[Opening The data section]
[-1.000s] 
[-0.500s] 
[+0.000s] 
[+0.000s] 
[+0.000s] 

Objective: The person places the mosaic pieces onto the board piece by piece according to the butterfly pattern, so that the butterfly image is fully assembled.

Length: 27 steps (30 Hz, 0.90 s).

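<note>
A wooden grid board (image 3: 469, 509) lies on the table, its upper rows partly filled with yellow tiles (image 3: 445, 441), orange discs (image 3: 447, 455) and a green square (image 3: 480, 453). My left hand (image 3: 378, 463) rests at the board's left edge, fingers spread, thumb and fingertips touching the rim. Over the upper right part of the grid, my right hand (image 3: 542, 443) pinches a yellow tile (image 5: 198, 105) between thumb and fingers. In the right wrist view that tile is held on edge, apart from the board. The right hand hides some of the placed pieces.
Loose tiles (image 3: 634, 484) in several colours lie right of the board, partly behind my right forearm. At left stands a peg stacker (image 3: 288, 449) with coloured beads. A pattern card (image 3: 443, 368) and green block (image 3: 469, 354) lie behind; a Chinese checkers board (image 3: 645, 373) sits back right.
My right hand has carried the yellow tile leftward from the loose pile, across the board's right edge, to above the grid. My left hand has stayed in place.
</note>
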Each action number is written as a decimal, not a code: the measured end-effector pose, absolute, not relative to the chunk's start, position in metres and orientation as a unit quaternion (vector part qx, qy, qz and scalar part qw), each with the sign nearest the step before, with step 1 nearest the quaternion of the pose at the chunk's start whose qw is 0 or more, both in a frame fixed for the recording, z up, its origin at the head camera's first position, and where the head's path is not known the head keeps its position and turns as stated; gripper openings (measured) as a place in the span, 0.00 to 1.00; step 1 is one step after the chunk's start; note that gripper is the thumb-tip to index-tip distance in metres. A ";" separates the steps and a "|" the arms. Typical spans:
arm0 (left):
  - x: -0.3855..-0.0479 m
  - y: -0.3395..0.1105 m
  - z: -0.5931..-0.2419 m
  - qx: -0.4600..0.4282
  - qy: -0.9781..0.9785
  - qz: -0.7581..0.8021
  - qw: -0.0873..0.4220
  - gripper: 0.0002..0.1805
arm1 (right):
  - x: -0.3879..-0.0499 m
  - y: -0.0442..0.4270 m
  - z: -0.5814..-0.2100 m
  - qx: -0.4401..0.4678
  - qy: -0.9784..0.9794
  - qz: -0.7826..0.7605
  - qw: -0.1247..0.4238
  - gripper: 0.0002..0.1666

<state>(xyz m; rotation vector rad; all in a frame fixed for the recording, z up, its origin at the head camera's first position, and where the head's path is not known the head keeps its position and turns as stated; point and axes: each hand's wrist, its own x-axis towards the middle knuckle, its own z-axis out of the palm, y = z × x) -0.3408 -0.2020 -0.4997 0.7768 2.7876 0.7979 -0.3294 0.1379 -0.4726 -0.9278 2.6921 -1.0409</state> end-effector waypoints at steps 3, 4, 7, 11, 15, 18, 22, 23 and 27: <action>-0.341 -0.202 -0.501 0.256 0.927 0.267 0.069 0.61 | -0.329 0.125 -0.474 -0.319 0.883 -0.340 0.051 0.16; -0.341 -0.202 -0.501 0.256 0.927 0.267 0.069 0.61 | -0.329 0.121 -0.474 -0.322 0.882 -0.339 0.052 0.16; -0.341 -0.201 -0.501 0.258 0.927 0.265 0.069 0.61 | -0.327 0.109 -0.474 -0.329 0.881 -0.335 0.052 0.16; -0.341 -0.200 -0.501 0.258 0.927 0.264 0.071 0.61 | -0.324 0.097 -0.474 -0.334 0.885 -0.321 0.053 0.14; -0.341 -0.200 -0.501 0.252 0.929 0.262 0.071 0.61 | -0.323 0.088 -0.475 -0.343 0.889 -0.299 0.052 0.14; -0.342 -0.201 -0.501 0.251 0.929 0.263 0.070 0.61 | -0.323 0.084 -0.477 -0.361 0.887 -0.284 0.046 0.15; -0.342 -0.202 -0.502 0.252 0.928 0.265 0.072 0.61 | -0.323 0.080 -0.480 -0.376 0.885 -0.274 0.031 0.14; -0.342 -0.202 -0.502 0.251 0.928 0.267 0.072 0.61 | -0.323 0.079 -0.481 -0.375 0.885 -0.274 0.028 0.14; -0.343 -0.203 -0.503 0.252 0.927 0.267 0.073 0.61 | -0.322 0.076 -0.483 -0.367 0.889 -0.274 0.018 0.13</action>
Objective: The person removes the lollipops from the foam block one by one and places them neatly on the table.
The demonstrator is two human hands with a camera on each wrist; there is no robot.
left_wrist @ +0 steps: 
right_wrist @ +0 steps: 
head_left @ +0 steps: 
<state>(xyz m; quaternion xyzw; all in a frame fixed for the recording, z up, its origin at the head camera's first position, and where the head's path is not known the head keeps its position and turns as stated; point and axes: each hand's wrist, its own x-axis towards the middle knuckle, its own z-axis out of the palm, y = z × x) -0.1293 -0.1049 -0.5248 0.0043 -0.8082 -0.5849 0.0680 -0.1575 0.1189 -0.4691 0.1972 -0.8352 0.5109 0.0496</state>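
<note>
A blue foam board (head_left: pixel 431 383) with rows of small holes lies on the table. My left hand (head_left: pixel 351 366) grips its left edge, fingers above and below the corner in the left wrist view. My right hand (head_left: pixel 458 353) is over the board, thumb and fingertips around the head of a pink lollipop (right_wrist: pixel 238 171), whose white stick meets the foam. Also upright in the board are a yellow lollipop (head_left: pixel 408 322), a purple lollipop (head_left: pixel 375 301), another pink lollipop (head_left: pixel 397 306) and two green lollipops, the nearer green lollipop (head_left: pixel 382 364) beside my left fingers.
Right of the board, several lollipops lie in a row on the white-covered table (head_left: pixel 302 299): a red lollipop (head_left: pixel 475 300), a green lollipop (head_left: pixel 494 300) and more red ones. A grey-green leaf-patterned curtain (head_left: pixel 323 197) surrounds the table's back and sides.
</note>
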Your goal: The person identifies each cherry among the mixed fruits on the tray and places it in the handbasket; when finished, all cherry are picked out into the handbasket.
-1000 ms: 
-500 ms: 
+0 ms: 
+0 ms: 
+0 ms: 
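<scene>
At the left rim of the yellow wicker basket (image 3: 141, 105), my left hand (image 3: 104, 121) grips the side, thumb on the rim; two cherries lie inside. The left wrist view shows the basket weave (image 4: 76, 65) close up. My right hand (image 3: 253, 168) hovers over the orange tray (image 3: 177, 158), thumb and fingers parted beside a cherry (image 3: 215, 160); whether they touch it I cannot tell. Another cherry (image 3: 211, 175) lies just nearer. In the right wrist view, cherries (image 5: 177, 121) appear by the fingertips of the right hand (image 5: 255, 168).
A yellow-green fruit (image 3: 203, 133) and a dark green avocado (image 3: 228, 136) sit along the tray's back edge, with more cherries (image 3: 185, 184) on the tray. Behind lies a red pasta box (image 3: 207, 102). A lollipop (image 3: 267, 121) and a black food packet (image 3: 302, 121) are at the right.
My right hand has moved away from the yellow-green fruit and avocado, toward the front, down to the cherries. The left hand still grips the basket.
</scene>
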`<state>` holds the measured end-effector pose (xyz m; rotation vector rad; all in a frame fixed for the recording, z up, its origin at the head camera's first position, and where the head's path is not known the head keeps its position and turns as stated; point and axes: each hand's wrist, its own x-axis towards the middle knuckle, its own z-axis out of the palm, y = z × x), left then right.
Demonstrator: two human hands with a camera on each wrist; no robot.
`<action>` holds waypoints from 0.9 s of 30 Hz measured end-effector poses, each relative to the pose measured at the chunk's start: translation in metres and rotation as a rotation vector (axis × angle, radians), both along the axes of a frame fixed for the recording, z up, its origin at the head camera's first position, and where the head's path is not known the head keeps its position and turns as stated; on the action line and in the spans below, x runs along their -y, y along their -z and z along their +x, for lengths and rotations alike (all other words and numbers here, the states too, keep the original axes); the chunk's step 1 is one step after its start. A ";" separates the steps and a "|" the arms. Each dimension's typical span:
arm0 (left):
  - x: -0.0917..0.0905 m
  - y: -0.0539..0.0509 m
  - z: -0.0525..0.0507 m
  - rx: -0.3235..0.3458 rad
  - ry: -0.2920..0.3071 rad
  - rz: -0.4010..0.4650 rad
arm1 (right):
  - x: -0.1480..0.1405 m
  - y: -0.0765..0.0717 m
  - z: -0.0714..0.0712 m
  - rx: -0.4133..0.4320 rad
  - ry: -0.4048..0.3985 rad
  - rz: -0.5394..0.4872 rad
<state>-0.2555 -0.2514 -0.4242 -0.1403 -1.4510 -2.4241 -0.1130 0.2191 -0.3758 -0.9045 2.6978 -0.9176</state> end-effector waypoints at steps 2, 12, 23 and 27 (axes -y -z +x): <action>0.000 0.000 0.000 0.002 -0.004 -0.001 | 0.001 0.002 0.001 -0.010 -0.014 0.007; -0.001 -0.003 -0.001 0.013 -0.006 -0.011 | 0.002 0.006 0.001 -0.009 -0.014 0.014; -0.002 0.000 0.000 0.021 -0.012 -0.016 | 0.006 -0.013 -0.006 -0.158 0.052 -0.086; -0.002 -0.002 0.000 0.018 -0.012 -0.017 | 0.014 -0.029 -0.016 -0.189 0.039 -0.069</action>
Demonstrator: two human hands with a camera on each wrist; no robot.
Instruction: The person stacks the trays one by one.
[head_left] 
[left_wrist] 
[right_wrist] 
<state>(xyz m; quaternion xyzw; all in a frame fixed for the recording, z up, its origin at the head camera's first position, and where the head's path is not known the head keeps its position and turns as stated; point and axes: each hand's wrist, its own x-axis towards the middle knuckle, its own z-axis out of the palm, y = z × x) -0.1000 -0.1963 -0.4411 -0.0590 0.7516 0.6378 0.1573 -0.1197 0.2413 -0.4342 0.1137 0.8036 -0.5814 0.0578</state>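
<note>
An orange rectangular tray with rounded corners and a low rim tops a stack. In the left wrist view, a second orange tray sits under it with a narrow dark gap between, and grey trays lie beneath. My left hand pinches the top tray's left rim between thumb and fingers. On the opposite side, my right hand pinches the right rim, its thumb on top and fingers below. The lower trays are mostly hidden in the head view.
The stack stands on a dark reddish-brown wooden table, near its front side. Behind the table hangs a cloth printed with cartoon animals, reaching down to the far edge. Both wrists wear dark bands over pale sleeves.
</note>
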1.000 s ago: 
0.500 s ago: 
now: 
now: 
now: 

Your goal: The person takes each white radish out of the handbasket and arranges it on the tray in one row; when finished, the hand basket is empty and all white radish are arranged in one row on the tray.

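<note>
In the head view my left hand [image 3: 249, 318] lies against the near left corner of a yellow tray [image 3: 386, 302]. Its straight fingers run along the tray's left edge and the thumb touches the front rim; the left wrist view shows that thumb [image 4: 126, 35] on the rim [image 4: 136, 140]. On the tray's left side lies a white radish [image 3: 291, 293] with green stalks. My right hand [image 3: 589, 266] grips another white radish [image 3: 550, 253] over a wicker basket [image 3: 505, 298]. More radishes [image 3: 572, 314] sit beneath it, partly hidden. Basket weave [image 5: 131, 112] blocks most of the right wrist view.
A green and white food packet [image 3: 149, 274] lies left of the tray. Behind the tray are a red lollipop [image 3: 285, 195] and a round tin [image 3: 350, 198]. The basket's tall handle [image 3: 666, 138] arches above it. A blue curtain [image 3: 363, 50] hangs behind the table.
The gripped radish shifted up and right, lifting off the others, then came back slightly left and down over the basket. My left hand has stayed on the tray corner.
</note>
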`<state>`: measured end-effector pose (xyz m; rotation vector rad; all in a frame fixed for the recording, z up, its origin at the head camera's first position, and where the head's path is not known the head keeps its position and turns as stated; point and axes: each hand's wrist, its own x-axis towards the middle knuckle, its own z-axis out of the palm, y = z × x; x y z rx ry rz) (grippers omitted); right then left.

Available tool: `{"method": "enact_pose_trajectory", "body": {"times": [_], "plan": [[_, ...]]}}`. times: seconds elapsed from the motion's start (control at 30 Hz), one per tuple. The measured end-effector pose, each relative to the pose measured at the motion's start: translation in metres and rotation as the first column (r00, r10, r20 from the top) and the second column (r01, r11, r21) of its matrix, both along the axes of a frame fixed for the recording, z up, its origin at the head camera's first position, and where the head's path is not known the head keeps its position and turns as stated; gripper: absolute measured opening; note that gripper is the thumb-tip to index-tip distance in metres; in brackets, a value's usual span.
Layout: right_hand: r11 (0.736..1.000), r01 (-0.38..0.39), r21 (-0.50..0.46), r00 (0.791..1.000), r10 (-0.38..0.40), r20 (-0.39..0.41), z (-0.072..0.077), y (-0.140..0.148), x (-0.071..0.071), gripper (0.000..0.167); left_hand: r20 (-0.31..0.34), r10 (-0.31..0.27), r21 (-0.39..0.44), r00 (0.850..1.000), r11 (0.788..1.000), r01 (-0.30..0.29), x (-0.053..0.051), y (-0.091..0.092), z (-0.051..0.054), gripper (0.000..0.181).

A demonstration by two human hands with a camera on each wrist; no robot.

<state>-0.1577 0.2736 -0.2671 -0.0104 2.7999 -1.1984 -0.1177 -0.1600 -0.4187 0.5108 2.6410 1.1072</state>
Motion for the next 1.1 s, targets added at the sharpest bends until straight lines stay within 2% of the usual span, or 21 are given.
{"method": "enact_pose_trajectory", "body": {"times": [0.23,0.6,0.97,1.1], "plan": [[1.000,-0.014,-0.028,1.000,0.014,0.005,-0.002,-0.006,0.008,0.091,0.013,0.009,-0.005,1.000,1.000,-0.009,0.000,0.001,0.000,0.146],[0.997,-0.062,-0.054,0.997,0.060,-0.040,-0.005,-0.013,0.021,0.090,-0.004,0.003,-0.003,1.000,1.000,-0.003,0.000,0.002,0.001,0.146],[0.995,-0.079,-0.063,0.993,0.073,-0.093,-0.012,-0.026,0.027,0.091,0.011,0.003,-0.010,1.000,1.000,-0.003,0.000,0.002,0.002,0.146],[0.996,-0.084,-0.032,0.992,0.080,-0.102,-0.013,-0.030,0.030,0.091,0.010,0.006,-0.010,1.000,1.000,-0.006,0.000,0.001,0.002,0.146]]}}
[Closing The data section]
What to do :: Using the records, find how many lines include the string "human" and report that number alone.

Task answer :: 4